There’s the popular parakeet, a small parrot native to Australia and other regions south of the equator; there are the cockatiels, who appear to have perpetual bed-head, with a tuft of feathers springing from their forehead; and a diverse cast of other parrot species: macaws, lovebirds, amazons, conures, African Greys, cockatoos, and many more.
- The US is home to an estimated 13 million pet birds, most of whom are species of parrots. Their owners may love them, but keeping them as pets raises a number of ethical questions since they spend all or most of their lives in a cage, unable to fly or engage in other natural behaviors, sometimes resulting in signs of stress and physical issues.
- And many are bred in inhumane conditions. A new undercover investigation into three “bird mills” — high-volume, large-scale operations that breed birds for the retail pet market — reveals birds in small, unclean cages, and numerous severe welfare problems.

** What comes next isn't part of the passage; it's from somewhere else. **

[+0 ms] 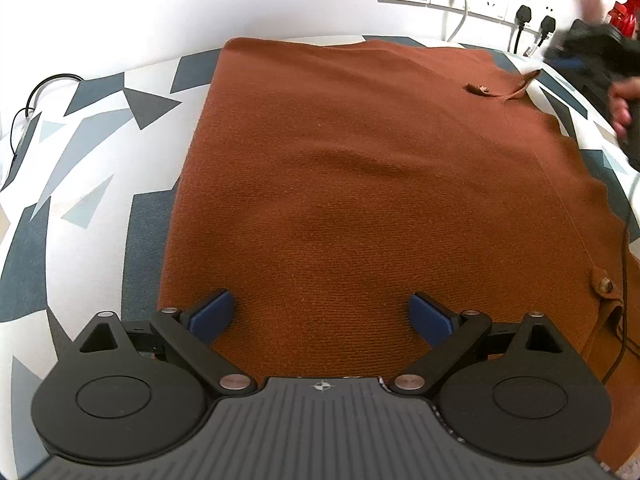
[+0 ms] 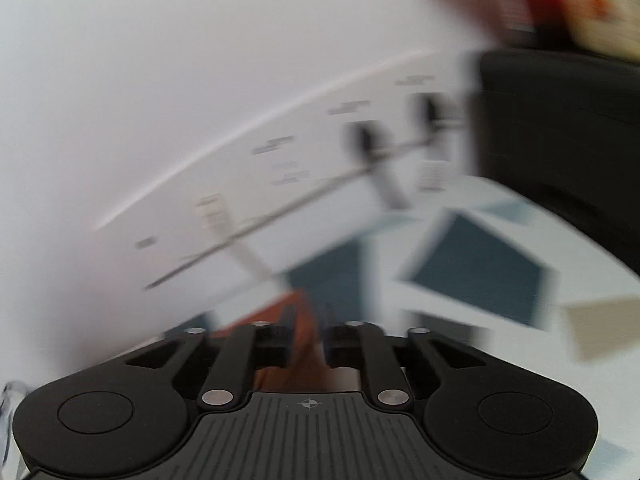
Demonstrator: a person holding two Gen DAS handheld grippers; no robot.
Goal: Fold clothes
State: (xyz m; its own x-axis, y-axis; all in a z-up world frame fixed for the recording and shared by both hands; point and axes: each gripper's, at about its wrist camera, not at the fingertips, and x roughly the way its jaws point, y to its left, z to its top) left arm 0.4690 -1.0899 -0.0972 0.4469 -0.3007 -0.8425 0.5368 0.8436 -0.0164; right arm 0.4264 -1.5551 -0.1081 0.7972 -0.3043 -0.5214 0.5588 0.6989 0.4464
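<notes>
The rust-brown knitted garment (image 1: pixel 360 184) lies flat on the patterned cloth (image 1: pixel 92 152) covering the table, its far edge close to the wall and its near edge under my left claw (image 1: pixel 322 320). I judge it soft, limp and fairly light, with a ribbed knit that should grip well between pads. It will sag and drag when lifted, so corners and hems are the places to take it. Two small tabs with buttons sit along its right edge, one far (image 1: pixel 478 90) and one near (image 1: pixel 604 286).

My left claw hovers over the near hem with its jaws spread wide, holding nothing.

My right claw (image 2: pixel 308 340) has its jaws drawn close together with a strip of the brown fabric (image 2: pixel 306 320) between them. The view is too blurred to say whether the pads are pinching it.

On the far wall are sockets with plugs (image 1: pixel 524 14). I can read no writing or brand anywhere.
</notes>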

- Some experts now want to ban pet stores from selling parrots and urge animal lovers to avoid buying birds as pets in the future.
Some 13 million birds are kept as pets in the United States, making them the fourth most popular type of pet and a sizable share of the broader exotic pet market, which also includes fish, lizards, snakes, chinchillas, and frogs. Cats and dogs may get most of the attention, but these smaller, more wild animals account for around 40 percent of the US pet population.
As cute as they may be, however, a number of animal behaviorists, veterinarians, and ethicists are challenging the practice of keeping these smaller species as pets.
For one, they’re largely wild, undomesticated animals, who’ve evolved to thrive in rich and often vast habitats in nature. But as pets, they spend all or most of their life confined in a small cage or tank. Add to that the fact that owners often aren’t well equipped to provide the enrichment and individualized care these animals need, and keeping them as pets becomes much more ethically thorny than it otherwise might appear.
The harms of bird ownership stand out the most, if only for the stark reason that in captivity, pet birds can’t do what millions of years of evolution has propelled them to do: fly. And given their advanced cognitive capacities, captivity is likely particularly stressful for them — and exacerbated when kept alone, considering that many are highly social.
Liz Cabrera Holtz of the animal advocacy nonprofit World Animal Protection put it bluntly: ”These are wild animals whose physical and psychological needs are not even close to being met.”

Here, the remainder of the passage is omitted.